A collection was made at the 1899 Keswick Convention which paid for a Special Mission tour by the Rev. G.C. Grubb and three companions who travelled to Sri Lanka, South India, Australia, New Zealand and South Africa. The purpose of the tour was to visit and encourage the missionaries serving in those countries.
My thanks to Redcliffe College for providing a copy of this public domain book for digitisation.

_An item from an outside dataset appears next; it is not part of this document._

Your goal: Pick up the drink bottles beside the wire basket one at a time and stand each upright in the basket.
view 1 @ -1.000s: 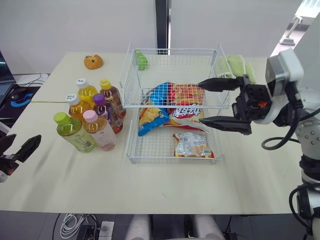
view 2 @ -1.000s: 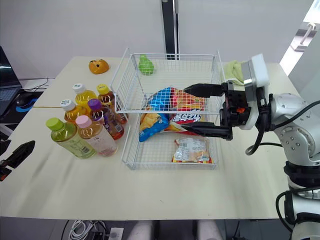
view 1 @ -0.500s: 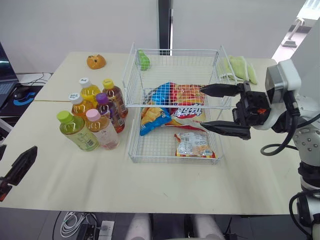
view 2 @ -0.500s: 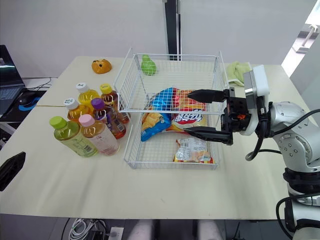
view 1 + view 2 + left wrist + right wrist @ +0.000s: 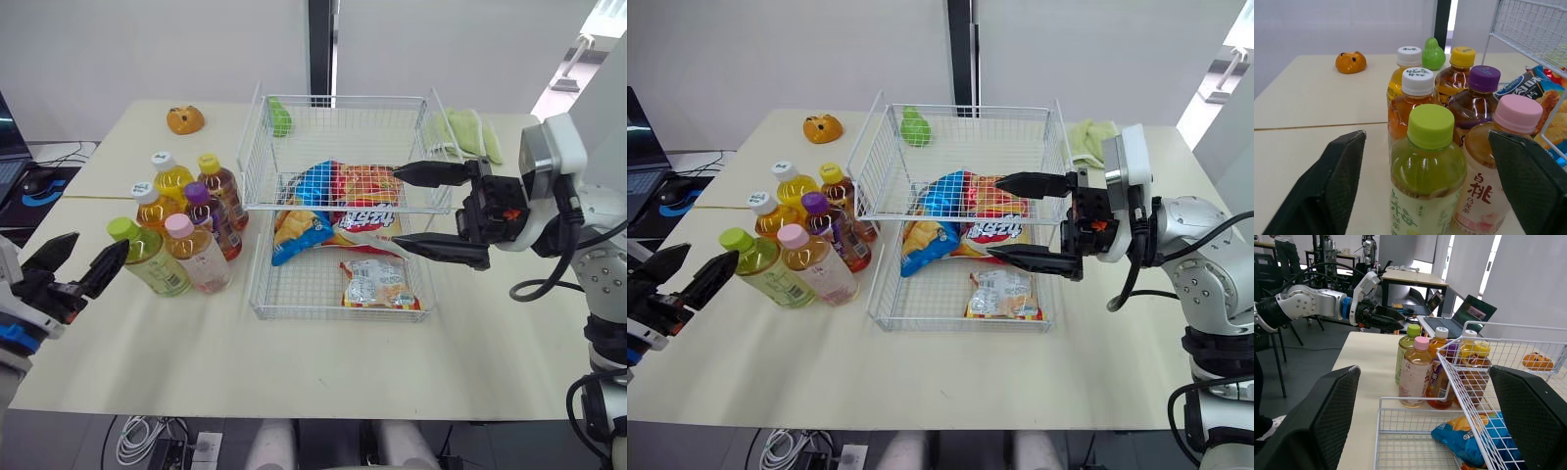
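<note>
- All six drink bottles (image 5: pixel 186 220) stand upright in a tight bunch toward the desk's (image 5: pixel 294 362) left edge, just beside the wire basket (image 5: pixel 257 264). None is in it yet.
- The left gripper (image 5: pixel 98 245) is spread wide and lined up on the green-capped bottle (image 5: pixel 155 266). That one makes sense as the first pick, since it's on the outside of the bunch.
- The jaws look wide enough to clear the bottle without bumping the pink-capped bottle (image 5: pixel 199 262) touching it.
- The right gripper (image 5: pixel 396 209) is also wide open with nothing in it, hovering over the snack bags (image 5: pixel 343 211) on the basket's right side. My guess is it's just parked.
</note>
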You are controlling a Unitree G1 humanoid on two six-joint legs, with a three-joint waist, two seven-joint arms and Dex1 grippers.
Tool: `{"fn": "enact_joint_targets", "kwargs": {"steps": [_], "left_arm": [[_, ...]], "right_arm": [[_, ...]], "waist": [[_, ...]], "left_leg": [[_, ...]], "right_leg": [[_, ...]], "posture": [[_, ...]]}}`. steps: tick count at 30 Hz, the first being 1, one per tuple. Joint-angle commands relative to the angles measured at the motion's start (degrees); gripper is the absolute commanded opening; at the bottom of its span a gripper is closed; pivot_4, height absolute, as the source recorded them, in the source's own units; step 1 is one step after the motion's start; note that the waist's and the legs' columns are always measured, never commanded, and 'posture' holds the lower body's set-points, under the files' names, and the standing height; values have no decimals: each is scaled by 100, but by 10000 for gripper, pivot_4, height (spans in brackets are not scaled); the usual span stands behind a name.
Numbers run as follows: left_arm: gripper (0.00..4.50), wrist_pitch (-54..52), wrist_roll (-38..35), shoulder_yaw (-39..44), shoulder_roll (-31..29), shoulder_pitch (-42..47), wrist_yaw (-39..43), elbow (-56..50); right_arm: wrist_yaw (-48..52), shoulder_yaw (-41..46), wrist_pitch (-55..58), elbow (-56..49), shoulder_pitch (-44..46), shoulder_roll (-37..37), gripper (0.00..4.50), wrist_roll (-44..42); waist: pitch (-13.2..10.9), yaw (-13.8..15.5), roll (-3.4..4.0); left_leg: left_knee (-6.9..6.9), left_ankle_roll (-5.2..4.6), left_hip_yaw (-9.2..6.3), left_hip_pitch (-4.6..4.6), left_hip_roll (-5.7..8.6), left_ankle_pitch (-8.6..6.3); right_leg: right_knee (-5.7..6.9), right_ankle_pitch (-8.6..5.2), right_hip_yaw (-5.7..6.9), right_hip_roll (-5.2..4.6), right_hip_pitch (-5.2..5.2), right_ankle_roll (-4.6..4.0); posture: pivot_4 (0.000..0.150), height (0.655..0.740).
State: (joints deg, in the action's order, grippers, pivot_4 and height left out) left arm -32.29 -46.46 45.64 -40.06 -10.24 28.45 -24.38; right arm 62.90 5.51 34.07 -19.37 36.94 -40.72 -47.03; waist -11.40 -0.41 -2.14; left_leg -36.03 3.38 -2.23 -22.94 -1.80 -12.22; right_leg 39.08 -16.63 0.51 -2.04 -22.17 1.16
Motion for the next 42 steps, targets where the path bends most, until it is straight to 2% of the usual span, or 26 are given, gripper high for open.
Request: {"fn": "enact_joint_targets", "kwargs": {"steps": [1, 17, 38, 42], "left_arm": [[32627, 136, 144, -139, -127, 169, 91, 25], [32627, 361, 745, -777, -289, 908, 389, 686], [32627, 384, 958, -976, -214, 1012, 544, 878], [20497, 324, 924, -966, -229, 991, 572, 878]], "right_arm": [[-41, 132, -87, -151, 40, -107, 45000, 44], [-298, 154, 37, -261, 107, -114, 45000, -16], [-556, 58, 298, -213, 497, 6, 45000, -14], [-579, 64, 324, -234, 508, 25, 45000, -37]], "waist": [[0, 4, 0], [0, 6, 0], [-1, 7, 1], [-1, 7, 1]], "left_leg": [[0, 0, 1, 0, 1, 0], [2, 0, 1, -1, 1, 0], [3, 0, 1, -2, 0, 0], [3, 0, 1, -2, 0, 0]], "right_leg": [[0, 0, -1, -1, 0, 0], [-2, 0, 0, -1, -1, 1], [-3, 1, 0, -3, -2, 2], [-3, 1, 0, -3, -2, 1]], "posture": [[1500, 7400], [1500, 7400], [1500, 7400], [1500, 7400]]}}
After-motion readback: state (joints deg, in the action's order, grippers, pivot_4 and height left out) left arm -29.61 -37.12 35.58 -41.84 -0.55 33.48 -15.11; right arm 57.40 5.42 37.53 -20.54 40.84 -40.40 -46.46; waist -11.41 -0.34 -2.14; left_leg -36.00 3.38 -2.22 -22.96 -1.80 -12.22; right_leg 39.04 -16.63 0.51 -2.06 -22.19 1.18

I gladly accede to the request of the writer of these journals that I should furnish a few prefatory lines to accompany them. They are a remarkable record of “modern miracles,” – miracles of grace in the hearts of men. I hope they may be read by many Christian people who may not find themselves entirely in sympathy with the tone and language adopted or with all the sentiments expressed, but who will thankfully recognise the hand of the Lord in the journeys taken and the ·work done. I do not envy the man who can read unmoved the chapter which narrates the incidents of the voyage from Colombo to Melbourne, with the jockeys and the theatrical troupe on board. The glimpses of the mission fields of Ceylon and Tinnevelly also are of extreme interest.

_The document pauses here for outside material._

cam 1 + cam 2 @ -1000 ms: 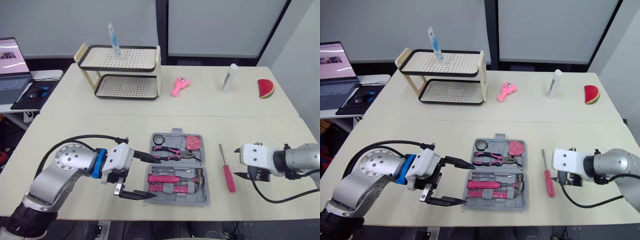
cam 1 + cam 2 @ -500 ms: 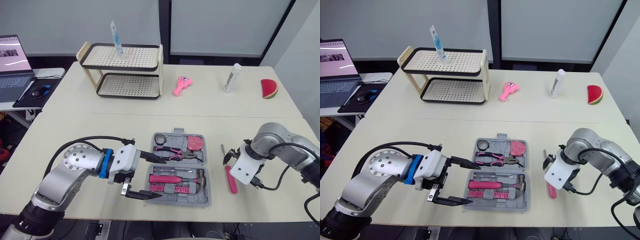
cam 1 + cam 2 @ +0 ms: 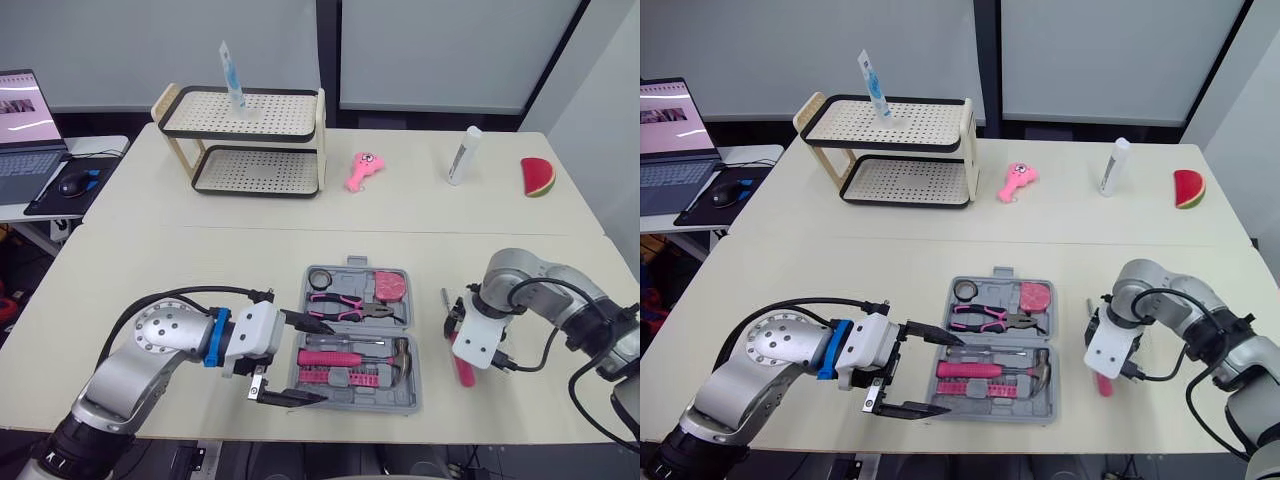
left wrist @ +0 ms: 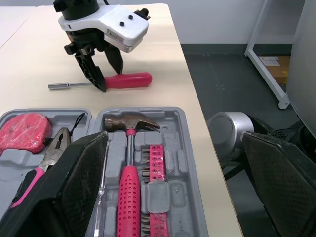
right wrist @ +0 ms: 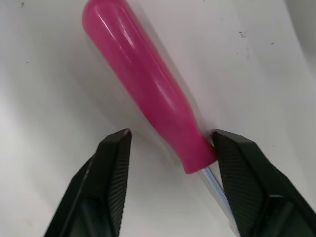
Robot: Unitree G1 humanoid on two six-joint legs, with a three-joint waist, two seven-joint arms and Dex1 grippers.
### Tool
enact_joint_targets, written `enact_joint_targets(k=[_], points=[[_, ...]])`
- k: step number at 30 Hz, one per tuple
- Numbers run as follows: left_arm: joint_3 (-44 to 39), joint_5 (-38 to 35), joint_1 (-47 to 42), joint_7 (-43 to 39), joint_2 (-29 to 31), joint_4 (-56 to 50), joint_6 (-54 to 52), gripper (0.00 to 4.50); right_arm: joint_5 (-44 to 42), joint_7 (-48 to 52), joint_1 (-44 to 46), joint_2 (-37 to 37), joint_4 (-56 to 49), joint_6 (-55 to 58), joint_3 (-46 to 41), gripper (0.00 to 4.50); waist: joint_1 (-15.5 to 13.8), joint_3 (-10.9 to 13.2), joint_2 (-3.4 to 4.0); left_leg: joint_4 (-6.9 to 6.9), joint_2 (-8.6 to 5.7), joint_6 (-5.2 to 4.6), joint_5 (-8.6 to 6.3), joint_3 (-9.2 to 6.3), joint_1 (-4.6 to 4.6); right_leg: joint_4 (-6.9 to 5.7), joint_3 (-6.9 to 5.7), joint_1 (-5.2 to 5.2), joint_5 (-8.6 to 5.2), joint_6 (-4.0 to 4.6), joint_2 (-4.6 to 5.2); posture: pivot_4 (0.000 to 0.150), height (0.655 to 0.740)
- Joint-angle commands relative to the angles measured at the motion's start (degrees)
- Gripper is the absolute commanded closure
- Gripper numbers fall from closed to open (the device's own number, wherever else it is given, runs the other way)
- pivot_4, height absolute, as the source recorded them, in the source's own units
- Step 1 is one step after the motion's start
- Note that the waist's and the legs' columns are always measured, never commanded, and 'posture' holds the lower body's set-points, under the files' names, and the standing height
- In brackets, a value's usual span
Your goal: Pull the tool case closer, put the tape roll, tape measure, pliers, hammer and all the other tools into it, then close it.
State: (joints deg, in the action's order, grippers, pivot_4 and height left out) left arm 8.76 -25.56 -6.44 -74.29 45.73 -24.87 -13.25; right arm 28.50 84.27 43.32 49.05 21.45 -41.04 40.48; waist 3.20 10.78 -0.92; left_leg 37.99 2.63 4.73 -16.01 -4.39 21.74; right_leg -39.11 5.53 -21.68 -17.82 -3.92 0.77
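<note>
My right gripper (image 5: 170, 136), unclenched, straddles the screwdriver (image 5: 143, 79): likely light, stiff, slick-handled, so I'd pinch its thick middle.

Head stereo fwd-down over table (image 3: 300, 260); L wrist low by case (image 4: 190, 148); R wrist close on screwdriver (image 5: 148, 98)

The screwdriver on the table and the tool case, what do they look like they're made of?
Screwdriver: the handle looks like glossy, slightly translucent pink plastic, going by the soft highlights along it. The thin shaft looks like bright metal.
Tool case: probably matte grey moulded plastic, judging by the dull surface and the shaped recesses that hold each tool.
</note>
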Motion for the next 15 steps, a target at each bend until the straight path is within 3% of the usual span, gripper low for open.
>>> enact_joint_targets(k=[1,6,9,15], points=[[-0.1,0.2,0.9,0.3,-0.3,-0.3,1.5,0.0,0.8,-0.1,-0.3,0.4,0.6,-1.0,0.0,2.75,-0.1,0.0,0.0,0.0,0.0,0.0,0.0,0.0,-0.01,0.0,-0.01,0.01,0.0,0.0,0.0,0.15,0.735],[0.0,0.8,1.3,-0.1,-0.4,0.9,3.0,0.0,-2.2,0.9,-2.1,2.4,-4.5,3.5,-2.9,3.78,-0.3,0.0,0.0,0.01,0.0,0.0,0.0,-0.03,0.0,0.0,-0.03,0.03,0.0,0.0,0.01,0.15,0.735],[0.1,1.0,0.7,0.0,-0.8,1.8,3.5,0.0,-8.1,3.9,-6.9,7.2,-15.0,13.3,-8.0,3.82,-0.6,0.0,0.06,0.01,-0.01,0.0,0.0,-0.05,0.04,0.0,-0.05,0.0,0.0,0.0,0.02,0.15,0.735],[0.4,1.2,-1.2,-0.4,-1.6,3.2,4.3,0.0,-21.0,2.6,-25.9,16.7,-35.7,51.0,-26.0,3.82,-1.6,0.1,0.19,0.01,-0.02,0.0,0.0,-0.1,0.02,-0.02,-0.1,0.04,-0.01,0.02,0.0,0.15,0.735]])
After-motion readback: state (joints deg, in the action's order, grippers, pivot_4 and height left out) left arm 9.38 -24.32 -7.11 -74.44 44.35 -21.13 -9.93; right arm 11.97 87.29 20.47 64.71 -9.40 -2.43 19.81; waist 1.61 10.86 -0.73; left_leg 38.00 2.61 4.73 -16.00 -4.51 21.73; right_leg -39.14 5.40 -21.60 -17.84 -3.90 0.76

The circumstances which led to the Special Mission described in these pages are worthy of note. At the Keswick Convention of 1888, Foreign Missions were for the first time officially recognised in the programme. At the great missionary meeting on the Saturday, a slip of paper was sent up to the chairman, offering £10 towards sending out a “Keswick missionary.” No sooner was this announced than money and promises poured in from all parts of the tent, and within half an hour some hundreds of pounds were contributed. The original donor’s name did not transpire, and it was not until the Convention of the following year that he became known, and then, I believe, only to two persons, – the late Mr. Bowker and myself. He is now a C.M.S. missionary in the foreign field. Meanwhile the leaders of the Convention had resolved to use the money, and any that might be given at the subsequent yearly gatherings, in the first place, to sending evangelists to professing Christians rather than to the heathen, and thus by God’s grace to infuse fresh life into existing Missions rather than to found new ones, – this being regarded as a peculiarly appropriate work to be done under the auspices of the Keswick Convention. The first Special Mission undertaken in accordance with this design was that of the Rev. G. C. Grubb and Messrs. Campbell, Millard, and Richardson, to Ceylon, South India and New Zealand, which is the subject of the greater part of these pages.